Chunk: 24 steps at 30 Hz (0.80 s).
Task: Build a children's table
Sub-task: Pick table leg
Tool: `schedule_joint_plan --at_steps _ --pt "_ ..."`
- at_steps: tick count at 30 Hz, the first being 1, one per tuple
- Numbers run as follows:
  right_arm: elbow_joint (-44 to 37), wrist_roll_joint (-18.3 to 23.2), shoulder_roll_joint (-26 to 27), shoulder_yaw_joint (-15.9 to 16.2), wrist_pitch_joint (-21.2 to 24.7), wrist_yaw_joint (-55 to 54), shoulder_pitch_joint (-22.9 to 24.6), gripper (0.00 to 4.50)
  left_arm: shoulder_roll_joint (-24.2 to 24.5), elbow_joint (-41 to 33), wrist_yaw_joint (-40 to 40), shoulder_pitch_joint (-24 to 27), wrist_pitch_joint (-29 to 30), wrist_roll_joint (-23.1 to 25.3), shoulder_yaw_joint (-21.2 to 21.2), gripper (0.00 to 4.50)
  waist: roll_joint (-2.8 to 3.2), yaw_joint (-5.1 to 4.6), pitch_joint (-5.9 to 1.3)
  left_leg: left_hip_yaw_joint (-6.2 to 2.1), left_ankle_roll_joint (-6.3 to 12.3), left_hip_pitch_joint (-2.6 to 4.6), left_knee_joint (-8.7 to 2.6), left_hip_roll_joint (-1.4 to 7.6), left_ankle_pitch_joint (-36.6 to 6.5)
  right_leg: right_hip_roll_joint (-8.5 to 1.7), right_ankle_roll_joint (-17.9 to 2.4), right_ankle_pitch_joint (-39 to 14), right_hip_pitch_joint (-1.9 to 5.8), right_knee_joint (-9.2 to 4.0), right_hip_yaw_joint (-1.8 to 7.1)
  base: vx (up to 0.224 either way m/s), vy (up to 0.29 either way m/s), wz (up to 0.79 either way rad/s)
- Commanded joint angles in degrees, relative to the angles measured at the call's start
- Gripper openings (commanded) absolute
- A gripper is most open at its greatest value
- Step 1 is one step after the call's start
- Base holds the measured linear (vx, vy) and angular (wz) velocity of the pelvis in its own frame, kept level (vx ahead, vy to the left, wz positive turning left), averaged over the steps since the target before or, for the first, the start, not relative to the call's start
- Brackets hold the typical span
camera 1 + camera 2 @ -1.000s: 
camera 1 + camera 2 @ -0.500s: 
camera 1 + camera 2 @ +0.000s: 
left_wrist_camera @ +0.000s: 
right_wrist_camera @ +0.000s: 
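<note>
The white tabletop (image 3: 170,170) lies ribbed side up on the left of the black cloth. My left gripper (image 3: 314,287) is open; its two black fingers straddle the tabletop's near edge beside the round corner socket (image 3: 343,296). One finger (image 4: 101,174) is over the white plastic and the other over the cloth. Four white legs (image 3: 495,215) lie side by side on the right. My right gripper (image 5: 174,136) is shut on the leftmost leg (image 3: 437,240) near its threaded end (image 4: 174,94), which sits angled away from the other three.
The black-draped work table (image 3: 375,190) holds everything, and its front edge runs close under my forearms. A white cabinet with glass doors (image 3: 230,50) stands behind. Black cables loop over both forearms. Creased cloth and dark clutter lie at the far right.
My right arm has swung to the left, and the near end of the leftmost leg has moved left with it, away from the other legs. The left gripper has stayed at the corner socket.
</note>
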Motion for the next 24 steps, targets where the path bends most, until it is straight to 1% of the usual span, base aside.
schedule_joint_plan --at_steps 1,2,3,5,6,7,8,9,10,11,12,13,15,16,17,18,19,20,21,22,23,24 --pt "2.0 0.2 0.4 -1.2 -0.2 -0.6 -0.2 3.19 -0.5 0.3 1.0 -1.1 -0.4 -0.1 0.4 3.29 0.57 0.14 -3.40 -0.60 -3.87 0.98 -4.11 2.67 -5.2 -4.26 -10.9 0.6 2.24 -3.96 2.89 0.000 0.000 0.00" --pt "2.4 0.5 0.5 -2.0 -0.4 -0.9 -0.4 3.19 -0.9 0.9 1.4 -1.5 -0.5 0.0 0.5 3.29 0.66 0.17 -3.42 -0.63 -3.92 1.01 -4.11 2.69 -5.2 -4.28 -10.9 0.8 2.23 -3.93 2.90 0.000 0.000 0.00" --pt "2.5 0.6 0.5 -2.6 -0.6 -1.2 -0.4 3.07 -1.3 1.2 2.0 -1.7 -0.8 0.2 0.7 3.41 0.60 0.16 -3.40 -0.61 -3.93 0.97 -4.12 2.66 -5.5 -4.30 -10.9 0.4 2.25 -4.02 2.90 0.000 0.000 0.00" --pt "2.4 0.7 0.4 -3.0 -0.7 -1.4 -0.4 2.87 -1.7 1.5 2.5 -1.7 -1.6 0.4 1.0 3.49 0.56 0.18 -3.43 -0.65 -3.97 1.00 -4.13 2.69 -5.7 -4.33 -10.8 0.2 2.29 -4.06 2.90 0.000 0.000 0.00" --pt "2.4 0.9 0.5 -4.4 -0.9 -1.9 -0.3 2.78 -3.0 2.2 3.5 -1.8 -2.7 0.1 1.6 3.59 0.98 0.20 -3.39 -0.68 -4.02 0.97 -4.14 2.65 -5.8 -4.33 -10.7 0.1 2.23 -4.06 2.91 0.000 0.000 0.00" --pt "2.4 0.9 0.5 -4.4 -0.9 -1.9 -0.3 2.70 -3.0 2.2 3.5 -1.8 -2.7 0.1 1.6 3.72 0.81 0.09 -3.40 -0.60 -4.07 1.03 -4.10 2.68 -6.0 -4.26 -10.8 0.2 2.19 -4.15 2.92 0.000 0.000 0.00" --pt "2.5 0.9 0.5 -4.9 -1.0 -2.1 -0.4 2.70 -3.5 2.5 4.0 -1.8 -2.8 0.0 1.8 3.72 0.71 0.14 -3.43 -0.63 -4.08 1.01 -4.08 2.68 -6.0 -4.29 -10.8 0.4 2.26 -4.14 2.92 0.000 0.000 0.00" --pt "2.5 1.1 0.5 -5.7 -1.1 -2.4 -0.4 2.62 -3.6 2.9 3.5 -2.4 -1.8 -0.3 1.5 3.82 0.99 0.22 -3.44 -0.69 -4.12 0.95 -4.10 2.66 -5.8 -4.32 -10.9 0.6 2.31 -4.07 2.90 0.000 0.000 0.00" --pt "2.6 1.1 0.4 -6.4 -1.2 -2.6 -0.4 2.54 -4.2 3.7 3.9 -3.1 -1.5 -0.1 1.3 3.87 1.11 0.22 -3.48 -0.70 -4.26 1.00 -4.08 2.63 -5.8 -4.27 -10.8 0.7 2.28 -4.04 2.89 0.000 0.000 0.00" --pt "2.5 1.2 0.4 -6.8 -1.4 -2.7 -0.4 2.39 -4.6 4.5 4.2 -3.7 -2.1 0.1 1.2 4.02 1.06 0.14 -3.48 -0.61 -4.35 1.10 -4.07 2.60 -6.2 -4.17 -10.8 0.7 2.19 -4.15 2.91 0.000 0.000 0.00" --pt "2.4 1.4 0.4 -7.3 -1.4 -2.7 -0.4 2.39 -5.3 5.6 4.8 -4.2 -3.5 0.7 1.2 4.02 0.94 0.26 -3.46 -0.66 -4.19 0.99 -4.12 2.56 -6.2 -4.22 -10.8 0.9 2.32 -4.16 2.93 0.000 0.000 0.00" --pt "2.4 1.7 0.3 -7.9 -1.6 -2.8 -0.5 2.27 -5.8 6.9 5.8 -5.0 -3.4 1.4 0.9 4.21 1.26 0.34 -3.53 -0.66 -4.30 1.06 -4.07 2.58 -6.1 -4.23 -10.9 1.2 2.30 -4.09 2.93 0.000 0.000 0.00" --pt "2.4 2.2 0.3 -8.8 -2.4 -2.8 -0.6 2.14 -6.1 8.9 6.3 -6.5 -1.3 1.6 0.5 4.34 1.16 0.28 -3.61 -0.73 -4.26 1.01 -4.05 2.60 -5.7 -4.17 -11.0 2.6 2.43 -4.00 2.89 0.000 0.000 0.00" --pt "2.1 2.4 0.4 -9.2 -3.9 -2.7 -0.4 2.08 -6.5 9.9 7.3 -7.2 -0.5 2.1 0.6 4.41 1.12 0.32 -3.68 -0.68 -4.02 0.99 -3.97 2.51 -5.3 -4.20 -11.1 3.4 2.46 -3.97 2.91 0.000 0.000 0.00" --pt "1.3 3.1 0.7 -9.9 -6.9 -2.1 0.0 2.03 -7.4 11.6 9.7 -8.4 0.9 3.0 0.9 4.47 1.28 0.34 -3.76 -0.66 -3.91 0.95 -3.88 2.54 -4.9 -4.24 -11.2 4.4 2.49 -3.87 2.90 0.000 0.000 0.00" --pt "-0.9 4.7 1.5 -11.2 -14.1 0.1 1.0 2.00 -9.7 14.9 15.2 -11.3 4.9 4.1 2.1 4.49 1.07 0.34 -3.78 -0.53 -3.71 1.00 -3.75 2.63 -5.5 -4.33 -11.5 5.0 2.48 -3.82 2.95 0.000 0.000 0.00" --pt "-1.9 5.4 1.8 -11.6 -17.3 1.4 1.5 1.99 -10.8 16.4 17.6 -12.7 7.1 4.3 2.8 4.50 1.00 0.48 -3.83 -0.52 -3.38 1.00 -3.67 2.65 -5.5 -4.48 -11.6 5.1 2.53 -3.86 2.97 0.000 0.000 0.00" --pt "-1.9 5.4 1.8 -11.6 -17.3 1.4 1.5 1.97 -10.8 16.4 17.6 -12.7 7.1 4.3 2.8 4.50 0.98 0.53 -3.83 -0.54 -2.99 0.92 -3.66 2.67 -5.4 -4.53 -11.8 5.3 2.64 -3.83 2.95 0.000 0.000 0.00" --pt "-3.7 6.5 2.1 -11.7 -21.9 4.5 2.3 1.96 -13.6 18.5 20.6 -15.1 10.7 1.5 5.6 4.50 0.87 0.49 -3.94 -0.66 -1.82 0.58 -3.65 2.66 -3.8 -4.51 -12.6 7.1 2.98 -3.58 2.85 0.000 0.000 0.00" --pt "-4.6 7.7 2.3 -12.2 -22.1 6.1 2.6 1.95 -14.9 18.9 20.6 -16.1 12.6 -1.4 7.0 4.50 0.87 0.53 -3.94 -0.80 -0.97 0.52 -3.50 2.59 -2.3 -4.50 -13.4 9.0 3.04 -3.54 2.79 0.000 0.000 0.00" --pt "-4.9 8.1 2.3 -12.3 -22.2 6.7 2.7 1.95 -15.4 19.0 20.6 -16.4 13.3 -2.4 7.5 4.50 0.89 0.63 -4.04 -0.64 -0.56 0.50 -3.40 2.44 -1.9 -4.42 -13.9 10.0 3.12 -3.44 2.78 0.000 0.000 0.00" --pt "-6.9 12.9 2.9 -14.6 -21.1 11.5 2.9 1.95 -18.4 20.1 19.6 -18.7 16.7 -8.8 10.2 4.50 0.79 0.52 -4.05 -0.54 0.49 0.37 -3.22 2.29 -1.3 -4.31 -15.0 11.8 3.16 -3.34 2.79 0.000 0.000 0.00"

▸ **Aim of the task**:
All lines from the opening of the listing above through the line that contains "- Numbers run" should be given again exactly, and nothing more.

▸ **Task result**:
Chunk: 24 steps at 30 Hz (0.80 s).
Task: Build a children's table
Sub-task: Pick table leg
Tool: `schedule_joint_plan --at_steps _ --pt "_ ..."`
- at_steps: tick count at 30 Hz, the first being 1, one per tuple
- Numbers run as follows:

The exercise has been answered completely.